Archive for the ‘Giant Snakes’ Category


I can’t speak for every dude who writes about movies on the internet, but as for me, it’s not like I don’t have any options at all as to how to spend my free time. Sure, I fit the stereotype of single and brainy, but I also bring plenty to the dating pool. I’m generally considered to be sweet, thoughtful, loyal, and giving. Most people find me funny. I’m certainly presentable, even considered outright attractive from some angles. I’m currently regularly-employed and employable. I’m terrific with kids and I’ll make a great father one day. Animals also love me (though not always cats). The ladies reading this may be asking, What’s the downside?

Well ladies, the answer may be that I’m addicted to movies. Addicted. Big-time. I don’t know why, but I can’t go more than a day without one.
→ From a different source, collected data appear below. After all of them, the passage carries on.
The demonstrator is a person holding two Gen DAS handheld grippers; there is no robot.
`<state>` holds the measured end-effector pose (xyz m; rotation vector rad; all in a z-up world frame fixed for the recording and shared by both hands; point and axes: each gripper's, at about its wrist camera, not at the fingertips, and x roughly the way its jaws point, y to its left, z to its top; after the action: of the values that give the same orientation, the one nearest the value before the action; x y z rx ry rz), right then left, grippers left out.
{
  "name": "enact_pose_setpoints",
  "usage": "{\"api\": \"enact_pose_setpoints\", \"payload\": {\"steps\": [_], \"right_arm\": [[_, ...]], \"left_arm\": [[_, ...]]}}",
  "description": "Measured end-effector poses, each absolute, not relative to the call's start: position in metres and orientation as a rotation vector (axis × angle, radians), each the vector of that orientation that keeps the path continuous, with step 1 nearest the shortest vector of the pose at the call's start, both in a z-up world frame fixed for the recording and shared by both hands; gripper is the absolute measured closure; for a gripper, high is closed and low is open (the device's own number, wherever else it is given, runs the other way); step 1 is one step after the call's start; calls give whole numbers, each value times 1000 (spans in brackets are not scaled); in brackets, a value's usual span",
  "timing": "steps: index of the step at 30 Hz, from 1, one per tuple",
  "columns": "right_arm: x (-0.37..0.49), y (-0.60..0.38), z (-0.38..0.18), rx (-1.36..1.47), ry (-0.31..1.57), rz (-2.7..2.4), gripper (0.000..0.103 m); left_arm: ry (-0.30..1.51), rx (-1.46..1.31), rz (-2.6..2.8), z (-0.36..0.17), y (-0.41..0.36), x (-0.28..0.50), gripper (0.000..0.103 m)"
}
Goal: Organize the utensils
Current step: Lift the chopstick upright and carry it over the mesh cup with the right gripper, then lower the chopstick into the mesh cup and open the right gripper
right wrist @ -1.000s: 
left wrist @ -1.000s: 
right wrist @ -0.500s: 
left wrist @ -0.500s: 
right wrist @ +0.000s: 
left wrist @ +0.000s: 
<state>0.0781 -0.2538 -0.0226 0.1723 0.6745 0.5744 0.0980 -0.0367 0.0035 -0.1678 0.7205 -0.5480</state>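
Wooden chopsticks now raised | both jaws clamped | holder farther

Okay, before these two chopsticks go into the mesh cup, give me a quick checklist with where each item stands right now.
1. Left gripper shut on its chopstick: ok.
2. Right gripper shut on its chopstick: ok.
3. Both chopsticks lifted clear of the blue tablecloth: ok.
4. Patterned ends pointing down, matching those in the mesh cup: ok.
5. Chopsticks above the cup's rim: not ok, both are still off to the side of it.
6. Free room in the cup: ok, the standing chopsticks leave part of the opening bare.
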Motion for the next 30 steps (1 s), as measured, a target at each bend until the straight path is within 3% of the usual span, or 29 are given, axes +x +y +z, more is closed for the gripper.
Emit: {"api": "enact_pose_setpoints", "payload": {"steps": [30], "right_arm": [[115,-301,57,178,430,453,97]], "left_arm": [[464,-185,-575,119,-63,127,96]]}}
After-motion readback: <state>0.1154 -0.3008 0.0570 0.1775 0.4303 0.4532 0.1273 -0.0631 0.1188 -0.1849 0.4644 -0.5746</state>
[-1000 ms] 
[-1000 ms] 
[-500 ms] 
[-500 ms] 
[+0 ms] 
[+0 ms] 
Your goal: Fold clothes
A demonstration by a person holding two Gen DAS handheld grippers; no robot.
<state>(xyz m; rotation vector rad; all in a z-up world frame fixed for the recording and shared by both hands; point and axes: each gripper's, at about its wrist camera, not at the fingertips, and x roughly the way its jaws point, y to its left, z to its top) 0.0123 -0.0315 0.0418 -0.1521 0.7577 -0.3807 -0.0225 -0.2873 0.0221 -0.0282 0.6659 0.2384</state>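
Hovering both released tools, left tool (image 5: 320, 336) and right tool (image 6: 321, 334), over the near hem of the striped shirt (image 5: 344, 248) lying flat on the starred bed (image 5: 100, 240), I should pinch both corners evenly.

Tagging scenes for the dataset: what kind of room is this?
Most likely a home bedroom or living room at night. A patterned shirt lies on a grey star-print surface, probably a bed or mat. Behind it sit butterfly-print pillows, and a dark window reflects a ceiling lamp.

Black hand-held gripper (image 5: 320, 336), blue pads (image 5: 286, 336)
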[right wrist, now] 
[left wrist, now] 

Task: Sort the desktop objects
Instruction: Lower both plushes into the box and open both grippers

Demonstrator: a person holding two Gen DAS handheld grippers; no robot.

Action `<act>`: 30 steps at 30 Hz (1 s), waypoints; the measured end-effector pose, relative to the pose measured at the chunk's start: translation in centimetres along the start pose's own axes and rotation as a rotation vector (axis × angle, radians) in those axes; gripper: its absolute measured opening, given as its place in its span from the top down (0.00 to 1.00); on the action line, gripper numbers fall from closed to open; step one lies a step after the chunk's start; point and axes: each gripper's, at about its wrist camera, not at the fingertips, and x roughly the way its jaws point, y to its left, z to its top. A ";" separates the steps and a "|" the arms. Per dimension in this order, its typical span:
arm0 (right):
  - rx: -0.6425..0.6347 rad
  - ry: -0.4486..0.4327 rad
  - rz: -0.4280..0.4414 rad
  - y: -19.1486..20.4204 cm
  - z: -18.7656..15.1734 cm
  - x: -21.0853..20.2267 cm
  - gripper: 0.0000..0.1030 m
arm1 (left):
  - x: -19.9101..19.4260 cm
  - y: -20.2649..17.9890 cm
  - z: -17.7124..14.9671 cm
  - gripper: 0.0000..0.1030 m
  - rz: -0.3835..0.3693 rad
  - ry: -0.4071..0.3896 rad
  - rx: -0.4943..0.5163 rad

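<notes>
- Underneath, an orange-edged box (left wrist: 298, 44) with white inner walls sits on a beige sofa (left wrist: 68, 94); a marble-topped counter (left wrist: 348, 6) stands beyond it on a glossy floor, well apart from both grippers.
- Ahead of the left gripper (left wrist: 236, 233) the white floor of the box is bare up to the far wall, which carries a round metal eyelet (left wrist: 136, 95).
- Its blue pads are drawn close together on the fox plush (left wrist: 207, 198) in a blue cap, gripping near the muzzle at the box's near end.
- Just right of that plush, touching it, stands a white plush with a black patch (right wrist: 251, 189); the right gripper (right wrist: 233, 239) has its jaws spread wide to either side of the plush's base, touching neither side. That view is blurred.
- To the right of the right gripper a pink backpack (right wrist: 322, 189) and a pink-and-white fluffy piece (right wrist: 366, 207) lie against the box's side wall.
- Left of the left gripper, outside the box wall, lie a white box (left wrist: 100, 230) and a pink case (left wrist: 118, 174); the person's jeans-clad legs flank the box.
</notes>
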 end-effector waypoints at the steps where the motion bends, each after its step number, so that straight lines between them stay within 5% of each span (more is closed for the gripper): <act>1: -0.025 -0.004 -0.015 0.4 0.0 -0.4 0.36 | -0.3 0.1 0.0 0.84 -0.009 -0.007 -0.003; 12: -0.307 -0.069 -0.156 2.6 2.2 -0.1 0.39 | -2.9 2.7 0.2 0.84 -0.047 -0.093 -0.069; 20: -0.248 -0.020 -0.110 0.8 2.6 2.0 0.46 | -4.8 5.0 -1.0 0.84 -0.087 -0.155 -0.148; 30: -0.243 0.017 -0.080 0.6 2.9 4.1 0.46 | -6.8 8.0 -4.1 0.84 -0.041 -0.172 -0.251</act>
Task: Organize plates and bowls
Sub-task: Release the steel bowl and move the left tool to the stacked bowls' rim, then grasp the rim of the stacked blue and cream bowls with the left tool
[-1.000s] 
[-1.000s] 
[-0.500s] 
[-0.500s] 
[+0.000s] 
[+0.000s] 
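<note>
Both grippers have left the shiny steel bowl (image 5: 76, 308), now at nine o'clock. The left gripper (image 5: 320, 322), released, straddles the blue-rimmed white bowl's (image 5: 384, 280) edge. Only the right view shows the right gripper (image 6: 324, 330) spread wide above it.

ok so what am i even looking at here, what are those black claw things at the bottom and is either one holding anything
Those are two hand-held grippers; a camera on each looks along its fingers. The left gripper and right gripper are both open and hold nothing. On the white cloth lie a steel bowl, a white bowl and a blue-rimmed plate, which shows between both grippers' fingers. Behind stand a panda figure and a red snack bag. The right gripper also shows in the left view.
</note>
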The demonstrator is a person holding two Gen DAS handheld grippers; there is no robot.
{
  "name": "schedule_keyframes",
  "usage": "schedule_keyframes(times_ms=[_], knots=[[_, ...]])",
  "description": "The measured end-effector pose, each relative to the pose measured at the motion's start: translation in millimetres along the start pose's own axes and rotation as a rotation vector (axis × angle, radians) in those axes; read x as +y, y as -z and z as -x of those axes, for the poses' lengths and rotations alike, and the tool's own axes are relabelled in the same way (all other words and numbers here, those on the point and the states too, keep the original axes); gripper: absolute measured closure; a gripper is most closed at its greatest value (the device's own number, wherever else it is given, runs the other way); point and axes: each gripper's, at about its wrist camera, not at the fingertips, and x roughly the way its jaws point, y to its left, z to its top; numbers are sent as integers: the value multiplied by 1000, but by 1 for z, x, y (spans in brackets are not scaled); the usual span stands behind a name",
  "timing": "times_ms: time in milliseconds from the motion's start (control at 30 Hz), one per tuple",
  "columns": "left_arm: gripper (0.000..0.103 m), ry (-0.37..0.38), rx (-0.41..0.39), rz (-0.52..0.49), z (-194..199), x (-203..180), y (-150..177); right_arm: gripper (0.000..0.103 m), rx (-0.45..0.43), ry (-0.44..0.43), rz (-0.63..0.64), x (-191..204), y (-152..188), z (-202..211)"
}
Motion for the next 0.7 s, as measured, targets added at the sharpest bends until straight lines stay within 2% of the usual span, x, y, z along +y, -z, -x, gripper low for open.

And there’s only so many times you can watch GOODFELLAS or PULP FICTION or BOOGIE NIGHTS or whatever finite number of acceptable classics that normal guys my age watch, before you start sniffing around the outskirts of what’s out there in the great beyond, movie-wise. Sometimes that search can result in a great discovery, and most other times it doesn’t.

When I saw a preview somewhere for AGE OF THE DRAGONS, I knew I was in trouble. Somebody made a version of MOBY DICK starring PREDATOR 2‘s Danny Glover as Melville’s Captain Ahab, in the relentless and dangerous pursuit, not of a great white whale, no, but instead, of a great white dragon.

Aw hell.

I’m gonna have to watch that.


MOBY DICK is often cited as The Great American Novel. Every author is out there trying to write one, but Herman Melville did it almost two hundred years ago. The book is its own Great White Whale. It has influenced countless writers and their works, been adapted to film multiple times, and has many obvious and less obvious descendents in movies such as JAWS and ALIENS. MOBY DICK is so many things — a historical document detailing the whaling industry of its era, a lierary allegory, a character study of obsession and madness, a rousing adventure tale… It’s really good! You should read it.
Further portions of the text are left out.